Write back every record verbatim.

======== Data extract

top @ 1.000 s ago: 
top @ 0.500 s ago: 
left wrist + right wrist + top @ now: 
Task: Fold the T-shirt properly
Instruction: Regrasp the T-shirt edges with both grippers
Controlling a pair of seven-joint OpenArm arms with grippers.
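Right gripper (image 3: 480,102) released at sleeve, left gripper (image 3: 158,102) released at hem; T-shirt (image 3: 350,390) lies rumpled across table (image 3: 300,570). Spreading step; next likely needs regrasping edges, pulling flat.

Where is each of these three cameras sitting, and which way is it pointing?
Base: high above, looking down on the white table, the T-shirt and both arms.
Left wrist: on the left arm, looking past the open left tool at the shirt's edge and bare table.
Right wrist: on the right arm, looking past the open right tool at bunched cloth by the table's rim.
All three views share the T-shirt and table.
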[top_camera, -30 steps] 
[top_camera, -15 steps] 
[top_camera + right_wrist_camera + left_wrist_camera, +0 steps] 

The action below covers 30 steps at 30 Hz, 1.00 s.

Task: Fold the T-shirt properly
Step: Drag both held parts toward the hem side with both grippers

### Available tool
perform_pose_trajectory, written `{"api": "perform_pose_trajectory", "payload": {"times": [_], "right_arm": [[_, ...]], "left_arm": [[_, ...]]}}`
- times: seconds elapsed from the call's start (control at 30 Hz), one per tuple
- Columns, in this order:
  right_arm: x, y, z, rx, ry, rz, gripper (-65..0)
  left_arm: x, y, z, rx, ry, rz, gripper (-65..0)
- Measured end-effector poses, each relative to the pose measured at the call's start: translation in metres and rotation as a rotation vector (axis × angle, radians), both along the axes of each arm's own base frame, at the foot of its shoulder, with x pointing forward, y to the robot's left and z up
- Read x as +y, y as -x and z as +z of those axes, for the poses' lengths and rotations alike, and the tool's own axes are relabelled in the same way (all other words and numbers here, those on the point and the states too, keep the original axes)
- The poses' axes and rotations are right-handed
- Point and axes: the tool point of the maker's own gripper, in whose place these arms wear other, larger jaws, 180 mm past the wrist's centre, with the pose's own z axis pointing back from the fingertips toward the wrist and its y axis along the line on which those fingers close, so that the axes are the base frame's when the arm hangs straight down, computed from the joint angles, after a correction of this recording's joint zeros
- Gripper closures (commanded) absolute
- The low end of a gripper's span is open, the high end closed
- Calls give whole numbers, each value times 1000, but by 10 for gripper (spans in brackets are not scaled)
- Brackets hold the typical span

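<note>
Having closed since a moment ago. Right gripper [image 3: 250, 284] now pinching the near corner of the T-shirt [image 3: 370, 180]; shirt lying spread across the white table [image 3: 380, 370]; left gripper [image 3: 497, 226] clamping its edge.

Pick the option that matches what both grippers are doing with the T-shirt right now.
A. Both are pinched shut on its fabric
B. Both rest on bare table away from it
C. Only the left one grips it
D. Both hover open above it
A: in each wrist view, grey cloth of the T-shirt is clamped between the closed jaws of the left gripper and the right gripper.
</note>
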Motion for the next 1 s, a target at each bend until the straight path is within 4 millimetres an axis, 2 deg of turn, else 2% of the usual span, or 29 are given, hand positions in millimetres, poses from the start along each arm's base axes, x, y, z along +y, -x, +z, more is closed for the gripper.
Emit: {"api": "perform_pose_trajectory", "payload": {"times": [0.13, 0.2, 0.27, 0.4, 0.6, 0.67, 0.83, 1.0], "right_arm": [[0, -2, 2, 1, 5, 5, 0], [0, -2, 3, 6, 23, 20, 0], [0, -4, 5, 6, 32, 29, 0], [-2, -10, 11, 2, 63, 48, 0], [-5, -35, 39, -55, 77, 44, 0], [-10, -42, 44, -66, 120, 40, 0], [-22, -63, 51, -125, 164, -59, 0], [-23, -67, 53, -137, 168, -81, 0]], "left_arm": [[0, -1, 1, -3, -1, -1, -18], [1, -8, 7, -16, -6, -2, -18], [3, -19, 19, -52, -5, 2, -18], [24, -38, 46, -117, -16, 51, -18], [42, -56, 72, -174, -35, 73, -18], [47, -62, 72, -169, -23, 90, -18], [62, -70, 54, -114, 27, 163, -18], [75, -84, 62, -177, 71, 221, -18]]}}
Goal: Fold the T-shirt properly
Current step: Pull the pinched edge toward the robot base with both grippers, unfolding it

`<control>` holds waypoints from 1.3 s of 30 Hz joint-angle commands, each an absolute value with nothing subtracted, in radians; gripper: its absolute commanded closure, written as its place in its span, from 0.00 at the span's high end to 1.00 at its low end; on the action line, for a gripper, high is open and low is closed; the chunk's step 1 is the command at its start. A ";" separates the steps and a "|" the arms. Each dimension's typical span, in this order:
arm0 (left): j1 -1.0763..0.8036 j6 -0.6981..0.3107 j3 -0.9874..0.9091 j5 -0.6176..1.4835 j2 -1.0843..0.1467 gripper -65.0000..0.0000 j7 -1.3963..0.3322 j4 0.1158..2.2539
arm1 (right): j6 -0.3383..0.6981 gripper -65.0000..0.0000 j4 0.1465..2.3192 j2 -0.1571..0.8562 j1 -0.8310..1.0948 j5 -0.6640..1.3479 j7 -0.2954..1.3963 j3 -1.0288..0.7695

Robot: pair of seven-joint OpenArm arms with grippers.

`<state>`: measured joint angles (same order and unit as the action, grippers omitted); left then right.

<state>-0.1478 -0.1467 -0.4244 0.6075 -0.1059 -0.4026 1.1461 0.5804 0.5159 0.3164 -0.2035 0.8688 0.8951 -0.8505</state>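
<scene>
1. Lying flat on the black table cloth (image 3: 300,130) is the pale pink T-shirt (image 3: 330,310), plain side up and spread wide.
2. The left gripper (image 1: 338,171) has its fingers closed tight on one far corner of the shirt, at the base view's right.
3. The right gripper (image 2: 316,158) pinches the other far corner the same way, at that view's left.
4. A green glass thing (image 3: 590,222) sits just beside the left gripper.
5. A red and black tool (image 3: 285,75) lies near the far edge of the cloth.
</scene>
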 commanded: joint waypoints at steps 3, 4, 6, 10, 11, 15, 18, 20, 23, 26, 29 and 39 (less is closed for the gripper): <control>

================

Answer to the problem:
top @ 1.000 s ago: 
top @ 0.500 s ago: 
left wrist + right wrist + top @ now: 
Task: Fold the T-shirt properly
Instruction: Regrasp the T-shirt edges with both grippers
Controlling a pair of seven-joint OpenArm arms with grippers.
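Right gripper (image 3: 480,102) released at sleeve, left gripper (image 3: 158,102) released at hem; T-shirt (image 3: 350,390) lies rumpled across table (image 3: 300,570). Spreading step; next likely needs regrasping edges, pulling flat.

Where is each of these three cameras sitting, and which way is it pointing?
Base: high above, looking down on the white table, the T-shirt and both arms.
Left wrist: on the left arm, looking past the open left tool at the shirt's edge and bare table.
Right wrist: on the right arm, looking past the open right tool at bunched cloth by the table's rim.
All three views share the T-shirt and table.
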[top_camera, -30 steps] 
[top_camera, -15 steps] 
[top_camera + right_wrist_camera + left_wrist_camera, +0 steps] 

The action below covers 30 steps at 30 Hz, 1.00 s.

Task: Fold the T-shirt properly
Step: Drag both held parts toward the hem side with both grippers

### Available tool
perform_pose_trajectory, written `{"api": "perform_pose_trajectory", "payload": {"times": [_], "right_arm": [[_, ...]], "left_arm": [[_, ...]]}}`
- times: seconds elapsed from the call's start (control at 30 Hz), one per tuple
- Columns, in this order:
  right_arm: x, y, z, rx, ry, rz, gripper (-65..0)
  left_arm: x, y, z, rx, ry, rz, gripper (-65..0)
- Measured end-effector poses, each relative to the pose measured at the call's start: translation in metres and rotation as a rotation vector (axis × angle, radians), both along the axes of each arm's own base frame, at the foot of its shoulder, with x pointing forward, y to the robot's left and z up
- Read x as +y, y as -x and z as +z of those axes, for the poses' lengths and rotations alike, and the tool's own axes are relabelled in the same way (all other words and numbers here, those on the point and the states too, keep the original axes)
- The poses' axes and rotations are right-handed
- Point and axes: the tool point of the maker's own gripper, in whose place these arms wear other, larger jaws, 180 mm past the wrist's centre, with the pose's own z axis pointing back from the fingertips toward the wrist and its y axis along the line on which those fingers close, so that the axes are the base frame's when the arm hangs straight down, computed from the joint angles, after a correction of this recording's joint zeros
- Gripper closures (commanded) absolute
- The low end of a gripper's span is open, the high end closed
- Calls give whole numbers, each value times 1000, but by 10 for gripper (spans in brackets are not scaled)
- Brackets hold the typical span

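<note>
Having closed since a moment ago. Right gripper [image 3: 250, 284] now pinching the near corner of the T-shirt [image 3: 370, 180]; shirt lying spread across the white table [image 3: 380, 370]; left gripper [image 3: 497, 226] clamping its edge.

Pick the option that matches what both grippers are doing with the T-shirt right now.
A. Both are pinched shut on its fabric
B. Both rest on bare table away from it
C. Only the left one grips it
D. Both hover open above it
A: in each wrist view, grey cloth of the T-shirt is clamped between the closed jaws of the left gripper and the right gripper.
</note>
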Motion for the next 1 s, a target at each bend until the straight path is within 4 millimetres an axis, 2 deg of turn, else 2% of the usual span, or 29 are given, hand positions in millimetres, poses from the start along each arm's base axes, x, y, z along +y, -x, +z, more is closed for the gripper.
Emit: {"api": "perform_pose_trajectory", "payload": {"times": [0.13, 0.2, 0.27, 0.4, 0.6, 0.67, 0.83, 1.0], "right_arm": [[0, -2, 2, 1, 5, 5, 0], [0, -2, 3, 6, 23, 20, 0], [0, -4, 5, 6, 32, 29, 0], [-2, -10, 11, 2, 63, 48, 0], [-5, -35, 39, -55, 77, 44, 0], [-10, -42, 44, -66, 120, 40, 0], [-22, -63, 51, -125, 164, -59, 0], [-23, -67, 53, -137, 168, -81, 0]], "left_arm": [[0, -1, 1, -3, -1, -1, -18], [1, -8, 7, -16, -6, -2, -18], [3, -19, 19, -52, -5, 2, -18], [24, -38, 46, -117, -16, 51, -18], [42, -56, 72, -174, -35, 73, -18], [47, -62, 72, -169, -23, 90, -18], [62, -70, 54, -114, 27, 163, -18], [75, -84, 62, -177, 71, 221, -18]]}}
Goal: Fold the T-shirt properly
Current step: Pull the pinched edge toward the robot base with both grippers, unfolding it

`<control>` holds waypoints from 1.3 s of 30 Hz joint-angle commands, each an absolute value with nothing subtracted, in radians; gripper: its absolute commanded closure, written as its place in its span, from 0.00 at the span's high end to 1.00 at its low end; on the action line, for a gripper, high is open and low is closed; the chunk's step 1 is the command at its start. A ";" separates the steps and a "|" the arms. Each dimension's typical span, in this order:
arm0 (left): j1 -1.0763..0.8036 j6 -0.6981..0.3107 j3 -0.9874..0.9091 j5 -0.6176..1.4835 j2 -1.0843..0.1467 gripper -65.0000..0.0000 j7 -1.3963..0.3322 j4 0.1158..2.2539
arm1 (right): j6 -0.3383..0.6981 gripper -65.0000..0.0000 j4 0.1465..2.3192 j2 -0.1571..0.8562 j1 -0.8310..1.0948 j5 -0.6640..1.3479 j7 -0.2954..1.3963 j3 -1.0288..0.7695

Robot: pair of seven-joint OpenArm arms with grippers.

`<state>`: measured joint angles (same order and unit as the action, grippers omitted); left then right.

<state>-0.1478 -0.1467 -0.4244 0.6075 -0.1059 -0.4026 1.1461 0.5804 0.5159 0.3164 -0.2035 0.8688 0.8951 -0.8505</state>
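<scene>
1. Lying flat on the black table cloth (image 3: 300,130) is the pale pink T-shirt (image 3: 330,310), plain side up and spread wide.
2. The left gripper (image 1: 338,171) has its fingers closed tight on one far corner of the shirt, at the base view's right.
3. The right gripper (image 2: 316,158) pinches the other far corner the same way, at that view's left.
4. A green glass thing (image 3: 590,222) sits just beside the left gripper.
5. A red and black tool (image 3: 285,75) lies near the far edge of the cloth.
</scene>
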 commanded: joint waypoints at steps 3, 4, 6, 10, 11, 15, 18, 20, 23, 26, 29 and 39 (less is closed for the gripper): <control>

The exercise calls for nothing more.